Maneuver warfare is DoD’s stated joint military doctrine. Its essential tenet is to force the enemy to fight on your terms—at your preferred time and place. Ironically, this is the same strategy employed by terrorists, insurgents, and guerrillas. Modern U.S. maneuver warfare also espouses attacking your enemy’s center of gravity. Economically and politically, our adversaries’ center of gravity is dispersed among 1.3 billion Muslims in 56 nations. Primarily, our focus is on the Middle East; secondarily, on Indonesia, with its massive gas reserves and vital sea-lanes. Our tertiary targets are Jihadist insurgencies within Thailand, the Philippines, Malaysia, and elsewhere. Militarily, the centers of gravity are less well defined and fluctuate as international police and combat operations impede our adversaries’ offensive combat capabilities. Corrupt governments are logical starting places. Otherwise, the best approach is to follow the money, and to infiltrate and destroy as appropriate—classic counterinsurgency warfare (not a Navy forte). U.S. political, economic, and military muscle must be used in concert with our allies if we hope to defeat the radical Islamists’ crusade.
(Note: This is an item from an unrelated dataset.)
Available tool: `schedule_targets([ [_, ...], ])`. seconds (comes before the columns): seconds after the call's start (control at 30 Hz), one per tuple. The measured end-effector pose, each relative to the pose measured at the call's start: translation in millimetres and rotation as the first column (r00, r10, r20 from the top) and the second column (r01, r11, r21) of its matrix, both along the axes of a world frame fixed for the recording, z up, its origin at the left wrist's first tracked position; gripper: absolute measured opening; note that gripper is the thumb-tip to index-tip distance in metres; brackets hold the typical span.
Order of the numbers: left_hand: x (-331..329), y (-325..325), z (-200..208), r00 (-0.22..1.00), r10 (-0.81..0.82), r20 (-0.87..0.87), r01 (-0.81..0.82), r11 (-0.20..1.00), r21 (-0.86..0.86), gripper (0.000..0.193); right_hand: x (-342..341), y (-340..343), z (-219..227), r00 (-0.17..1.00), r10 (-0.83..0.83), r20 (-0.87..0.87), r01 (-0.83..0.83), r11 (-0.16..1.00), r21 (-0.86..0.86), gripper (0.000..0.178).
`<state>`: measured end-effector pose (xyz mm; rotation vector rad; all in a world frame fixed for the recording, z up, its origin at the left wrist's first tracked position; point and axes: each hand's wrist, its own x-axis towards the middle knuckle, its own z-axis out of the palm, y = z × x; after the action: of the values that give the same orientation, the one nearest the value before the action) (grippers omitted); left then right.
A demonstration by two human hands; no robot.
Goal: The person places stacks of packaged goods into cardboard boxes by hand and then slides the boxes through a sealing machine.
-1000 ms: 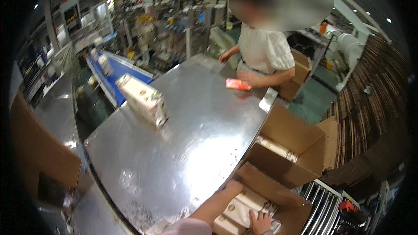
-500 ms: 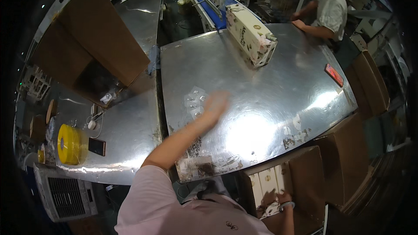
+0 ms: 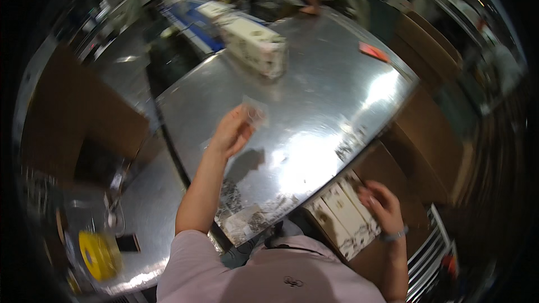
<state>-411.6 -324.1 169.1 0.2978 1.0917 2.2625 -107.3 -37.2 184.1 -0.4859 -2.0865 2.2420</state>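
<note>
My left hand [image 3: 233,129] is raised over the metal table, fingers closed on a small clear plastic piece with round marks [image 3: 256,114]. Below it, the forearm's shadow falls on the tabletop. My right hand [image 3: 383,205], a band at its wrist, hovers by the open carton [image 3: 396,171] at the table's front right edge. Its fingers are loosely bent and apart, with nothing visible in them. Inside that carton lie several long white boxes with a floral print [image 3: 349,211], side by side beneath the right hand.
A floral-printed white box [image 3: 255,45] stands at the table's far side by the blue conveyor [image 3: 193,22]. A red-screened phone [image 3: 374,52] lies far right. Left are a large carton [image 3: 73,112], yellow tape roll [image 3: 100,255] and dark phone [image 3: 128,243]. Another person's hand [image 3: 309,9] rests at the far edge.
My left hand has lifted from the tabletop with the clear plastic piece. My right hand has risen from inside the carton. The whole view has turned to the right.
</note>
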Motion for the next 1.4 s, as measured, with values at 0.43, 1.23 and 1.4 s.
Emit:
schedule_targets([
  [0.43, 182, 224, -13, 0.734, -0.642, 0.220, 0.677, 0.663, -0.322, 0.034, 8, 13, -59, 0.679, -0.728, 0.089, 0.721, 0.640, -0.266, 0.015],
  [1.23, 232, 297, -246, 0.002, -0.986, -0.165, -0.400, 0.150, -0.904, 0.021, 111, 47, -271, 0.413, -0.698, 0.585, 0.115, 0.677, 0.727, 0.017],
  [1.4, 221, 307, -141, -0.095, -0.970, -0.225, -0.310, 0.244, -0.919, 0.025, 99, 37, -264, 0.346, -0.718, 0.604, 0.291, 0.694, 0.658, 0.029],
])
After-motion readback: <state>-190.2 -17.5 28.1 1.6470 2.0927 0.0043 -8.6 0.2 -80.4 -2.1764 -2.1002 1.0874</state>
In this new environment, against this new enemy, counterinsurgency imperatives outweigh high-tech asymmetrical warfare fantasies. Therefore, tactical implementation of an improved combined action platoon (ICAP) operational strategy is the ideal means to achieve sustainable victory in a prolonged war in every clime and place. Modern ICAP innovations must include: strong command, control, communications, computers, intelligence, surveillance, and reconnaissance (C4ISR) with “actionable” intelligence feeds; foreign area officers; regional air-land reaction forces for emergencies; no-fly zones; state-of-the-art communications; counterintelligence teams; interrogator/translator teams; regional civil affairs units; explosive ordnance disposal and engineer expertise; intensive and ongoing cultural skills/indigenous indoctrination; language training; and other such specialties. Additional support must include rotating regional units of Seabees, medical and dental providers, including female corpsmen to appease Islamic religious sensitivities, and even nongovernmental organizations that can rebuild, train, and create sustainable livelihoods among the villagers. Reasonable and staggered tour rotations (for units and individuals) will be paramount to the sustainability of this combat-tested pacification strategy. Police and intelligence collaboration are vital ingredients in support of ICAP, as are enthusiastic and properly trained, organized, and equipped indigenous forces. Renewed U.S. counterinsurgency expertise is the raison d’être of DoD now. Resurrect lessons learned from the Philippine Insurrection (1899-1902), the Banana Wars, and Vietnam. The Small Wars Manual is a fine starting point.
Future Combat Needs
The global war on terrorism is neither a strategic aviation nor a blue-water war. “Sea Power 21” advocates must accept this tactical reality and transform accordingly.
The Navy’s stated goal of 375 ships has negligible bearing on the destruction of terrorists. Our Islamist adversaries have adopted a continental strategy. They will not fight us at sea or in the air or on traditional naval terms. Terrorists and guerrillas by nature do not mass their forces, relying instead on deception, stealth, and economy of force ashore intermingled with innocent civilians. Symbolic soft targets, such as embassies and marketplaces, remain the Jihadists’ first choice. “Sea Power 21” does not alleviate these threats.
Global merchant fleets, massive containerships, and oil and gas transport behemoths remain vulnerable to terrorists, as do all major port and fueling facilities. Yet, these predictable maritime vulnerabilities generally fall under the realm of domestic security and are the domain of coast guards. A “Sea Power 21”-oriented Navy will offer little deterrence.
Secretary of Defense Donald Rumsfeld already has drawn a bead on the Army. Capital ships of a bygone era are reasonable next targets, as are prohibitively expensive piloted attack aircraft. The Littoral Combat Ship and the DD(X) concepts are steps in the right direction, if they can be delivered in a timely manner and quantity and doctrinally divorced from the carrier group fanatics. Likewise, the Sea Warrior personnel initiatives must access and train exponentially more naval intelligence professionals, UCAV operators, linguists, Seabees, female corpsmen, civil affairs personnel, logisticians, and maritime security specialists at the expense of submariners, surface warfare officers, aviators, and nuclear technicians.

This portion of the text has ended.